What the task requires. Where the string "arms" appears in a line of the material below, copy that line.

Raw data.

********************

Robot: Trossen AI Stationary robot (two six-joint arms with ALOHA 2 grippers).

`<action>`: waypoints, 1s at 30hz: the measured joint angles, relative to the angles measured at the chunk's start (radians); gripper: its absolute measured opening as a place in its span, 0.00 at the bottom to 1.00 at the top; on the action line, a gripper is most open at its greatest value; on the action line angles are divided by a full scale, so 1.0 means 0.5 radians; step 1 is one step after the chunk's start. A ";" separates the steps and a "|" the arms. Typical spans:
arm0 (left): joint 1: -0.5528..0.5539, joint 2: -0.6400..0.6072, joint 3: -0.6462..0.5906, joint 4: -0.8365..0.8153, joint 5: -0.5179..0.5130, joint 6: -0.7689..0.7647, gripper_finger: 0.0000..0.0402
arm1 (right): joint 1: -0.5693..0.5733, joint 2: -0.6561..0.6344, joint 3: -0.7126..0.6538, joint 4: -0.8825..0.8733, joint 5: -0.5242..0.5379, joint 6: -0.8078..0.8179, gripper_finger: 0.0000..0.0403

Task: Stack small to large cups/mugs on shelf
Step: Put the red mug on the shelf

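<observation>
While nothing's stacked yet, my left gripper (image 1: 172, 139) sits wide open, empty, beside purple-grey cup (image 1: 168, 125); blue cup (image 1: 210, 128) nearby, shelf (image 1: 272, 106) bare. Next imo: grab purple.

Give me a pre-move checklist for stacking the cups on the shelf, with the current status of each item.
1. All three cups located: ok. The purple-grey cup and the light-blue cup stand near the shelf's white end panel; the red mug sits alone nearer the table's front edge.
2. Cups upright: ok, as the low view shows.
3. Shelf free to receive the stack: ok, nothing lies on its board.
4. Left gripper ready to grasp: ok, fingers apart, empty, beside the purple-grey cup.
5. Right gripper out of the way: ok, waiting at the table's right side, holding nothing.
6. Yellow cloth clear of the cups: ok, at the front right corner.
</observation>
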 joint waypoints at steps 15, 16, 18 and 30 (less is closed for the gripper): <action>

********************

Output of the task.
Robot: Trossen AI Stationary robot (two six-joint arms with ALOHA 2 grippers).
`<action>`: waypoints, 1s at 30hz: the measured joint angles, relative to the angles measured at the chunk's start (radians); gripper: its absolute measured opening as a place in its span, 0.00 at the bottom to 1.00 at the top; on the action line, a gripper is most open at its greatest value; on the action line angles are divided by a full scale, so 1.0 means 0.5 radians; step 1 is one step after the chunk's start. A ";" separates the steps and a "|" the arms. Typical spans:

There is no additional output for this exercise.